## TASK BRIEF
What is needed is a copy of each line in the listing that contains "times".

### SUPPLIED INFORMATION

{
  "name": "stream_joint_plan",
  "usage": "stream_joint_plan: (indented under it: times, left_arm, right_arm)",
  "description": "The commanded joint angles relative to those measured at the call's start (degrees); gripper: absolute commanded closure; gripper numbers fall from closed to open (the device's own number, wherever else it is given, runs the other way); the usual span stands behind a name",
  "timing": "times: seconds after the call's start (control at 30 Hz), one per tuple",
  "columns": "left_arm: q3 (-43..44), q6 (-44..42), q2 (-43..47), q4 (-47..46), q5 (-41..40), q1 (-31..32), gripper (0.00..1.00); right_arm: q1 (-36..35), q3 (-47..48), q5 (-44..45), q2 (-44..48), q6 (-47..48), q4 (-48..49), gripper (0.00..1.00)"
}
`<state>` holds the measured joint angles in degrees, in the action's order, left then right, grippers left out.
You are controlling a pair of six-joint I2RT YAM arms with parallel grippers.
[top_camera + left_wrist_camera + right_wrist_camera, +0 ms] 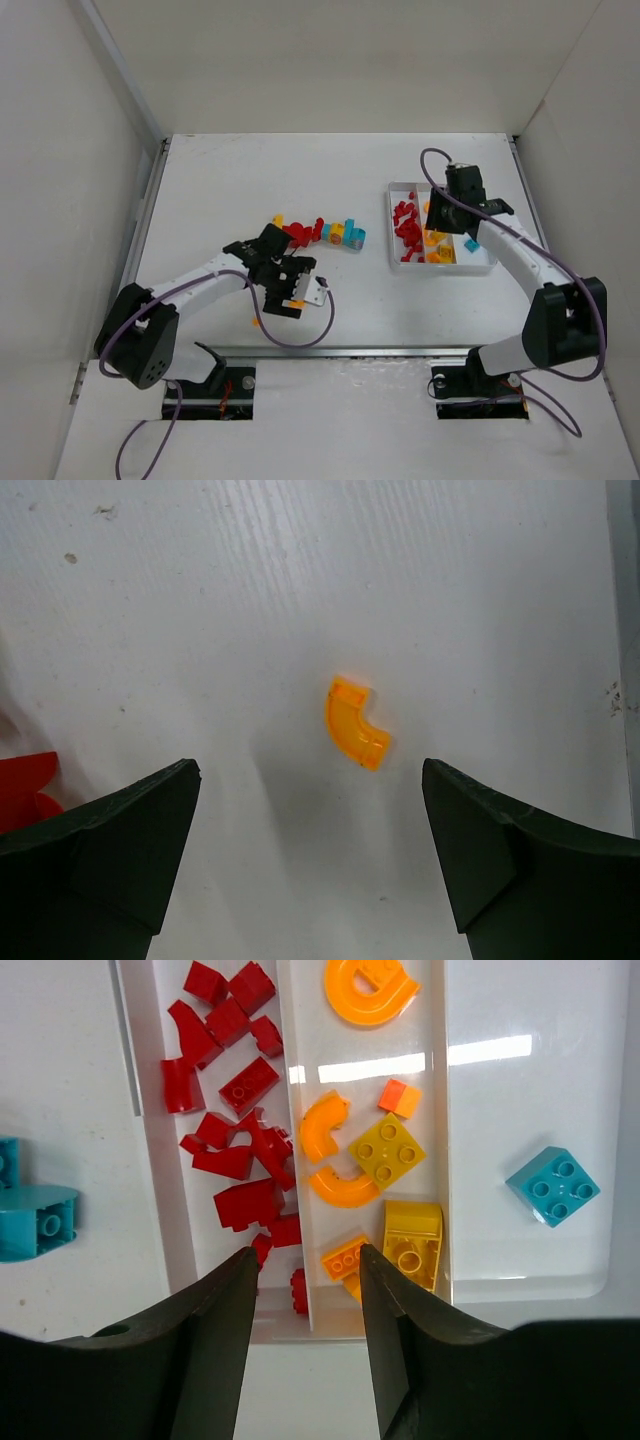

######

## WRITTEN RESPONSE
  "usage": "stream_joint_plan: (indented under it: times, left_arm, right_arm)",
  "timing": "times: seconds after the call's start (control at 30 Hz), one per tuple",

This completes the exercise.